What you have to do: The required output is the whole listing below, unchanged.

Information shown:
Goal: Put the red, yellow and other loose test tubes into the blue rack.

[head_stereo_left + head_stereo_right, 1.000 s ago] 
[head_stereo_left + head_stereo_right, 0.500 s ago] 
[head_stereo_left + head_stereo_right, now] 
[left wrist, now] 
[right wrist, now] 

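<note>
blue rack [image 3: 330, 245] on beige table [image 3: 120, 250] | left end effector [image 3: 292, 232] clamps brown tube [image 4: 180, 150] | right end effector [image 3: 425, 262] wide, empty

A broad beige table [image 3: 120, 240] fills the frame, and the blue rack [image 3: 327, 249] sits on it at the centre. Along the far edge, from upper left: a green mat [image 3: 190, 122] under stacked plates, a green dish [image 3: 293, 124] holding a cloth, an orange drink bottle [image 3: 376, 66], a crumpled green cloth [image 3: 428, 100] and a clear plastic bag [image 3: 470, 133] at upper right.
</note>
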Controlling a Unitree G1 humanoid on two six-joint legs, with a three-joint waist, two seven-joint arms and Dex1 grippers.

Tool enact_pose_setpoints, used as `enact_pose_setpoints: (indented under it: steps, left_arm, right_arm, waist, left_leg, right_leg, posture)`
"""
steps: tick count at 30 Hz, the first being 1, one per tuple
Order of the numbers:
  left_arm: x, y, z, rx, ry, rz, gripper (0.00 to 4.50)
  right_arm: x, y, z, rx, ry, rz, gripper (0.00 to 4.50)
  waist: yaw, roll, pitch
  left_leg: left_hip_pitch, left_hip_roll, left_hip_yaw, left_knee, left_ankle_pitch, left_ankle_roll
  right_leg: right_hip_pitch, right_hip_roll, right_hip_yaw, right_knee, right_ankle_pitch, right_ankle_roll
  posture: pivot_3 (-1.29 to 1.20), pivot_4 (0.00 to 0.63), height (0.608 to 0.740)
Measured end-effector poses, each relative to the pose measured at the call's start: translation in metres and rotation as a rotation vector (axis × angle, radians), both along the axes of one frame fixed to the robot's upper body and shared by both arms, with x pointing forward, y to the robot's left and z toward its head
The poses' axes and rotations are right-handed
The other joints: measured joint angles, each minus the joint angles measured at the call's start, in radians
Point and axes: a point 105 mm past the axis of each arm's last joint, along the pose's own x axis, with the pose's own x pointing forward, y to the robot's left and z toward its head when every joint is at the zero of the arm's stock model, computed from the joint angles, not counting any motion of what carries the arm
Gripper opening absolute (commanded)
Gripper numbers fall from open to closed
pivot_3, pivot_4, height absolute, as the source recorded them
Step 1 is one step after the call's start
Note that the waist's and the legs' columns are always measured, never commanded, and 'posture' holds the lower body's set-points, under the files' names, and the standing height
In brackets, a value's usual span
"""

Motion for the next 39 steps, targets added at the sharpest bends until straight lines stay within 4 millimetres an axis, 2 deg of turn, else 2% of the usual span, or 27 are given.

Finished task:
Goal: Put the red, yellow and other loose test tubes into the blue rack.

[head_stereo_left + head_stereo_right, 1.000 s ago] 
[head_stereo_left + head_stereo_right, 0.500 s ago] 
[head_stereo_left + head_stereo_right, now] 
[left wrist, now] 
[right wrist, now] 

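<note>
blue rack [image 3: 330, 245] on beige table [image 3: 120, 250] | left end effector [image 3: 292, 232] clamps brown tube [image 4: 180, 150] | right end effector [image 3: 425, 262] wide, empty

A broad beige table [image 3: 120, 240] fills the frame, and the blue rack [image 3: 327, 249] sits on it at the centre. Along the far edge, from upper left: a green mat [image 3: 190, 122] under stacked plates, a green dish [image 3: 293, 124] holding a cloth, an orange drink bottle [image 3: 376, 66], a crumpled green cloth [image 3: 428, 100] and a clear plastic bag [image 3: 470, 133] at upper right.
</note>
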Controlling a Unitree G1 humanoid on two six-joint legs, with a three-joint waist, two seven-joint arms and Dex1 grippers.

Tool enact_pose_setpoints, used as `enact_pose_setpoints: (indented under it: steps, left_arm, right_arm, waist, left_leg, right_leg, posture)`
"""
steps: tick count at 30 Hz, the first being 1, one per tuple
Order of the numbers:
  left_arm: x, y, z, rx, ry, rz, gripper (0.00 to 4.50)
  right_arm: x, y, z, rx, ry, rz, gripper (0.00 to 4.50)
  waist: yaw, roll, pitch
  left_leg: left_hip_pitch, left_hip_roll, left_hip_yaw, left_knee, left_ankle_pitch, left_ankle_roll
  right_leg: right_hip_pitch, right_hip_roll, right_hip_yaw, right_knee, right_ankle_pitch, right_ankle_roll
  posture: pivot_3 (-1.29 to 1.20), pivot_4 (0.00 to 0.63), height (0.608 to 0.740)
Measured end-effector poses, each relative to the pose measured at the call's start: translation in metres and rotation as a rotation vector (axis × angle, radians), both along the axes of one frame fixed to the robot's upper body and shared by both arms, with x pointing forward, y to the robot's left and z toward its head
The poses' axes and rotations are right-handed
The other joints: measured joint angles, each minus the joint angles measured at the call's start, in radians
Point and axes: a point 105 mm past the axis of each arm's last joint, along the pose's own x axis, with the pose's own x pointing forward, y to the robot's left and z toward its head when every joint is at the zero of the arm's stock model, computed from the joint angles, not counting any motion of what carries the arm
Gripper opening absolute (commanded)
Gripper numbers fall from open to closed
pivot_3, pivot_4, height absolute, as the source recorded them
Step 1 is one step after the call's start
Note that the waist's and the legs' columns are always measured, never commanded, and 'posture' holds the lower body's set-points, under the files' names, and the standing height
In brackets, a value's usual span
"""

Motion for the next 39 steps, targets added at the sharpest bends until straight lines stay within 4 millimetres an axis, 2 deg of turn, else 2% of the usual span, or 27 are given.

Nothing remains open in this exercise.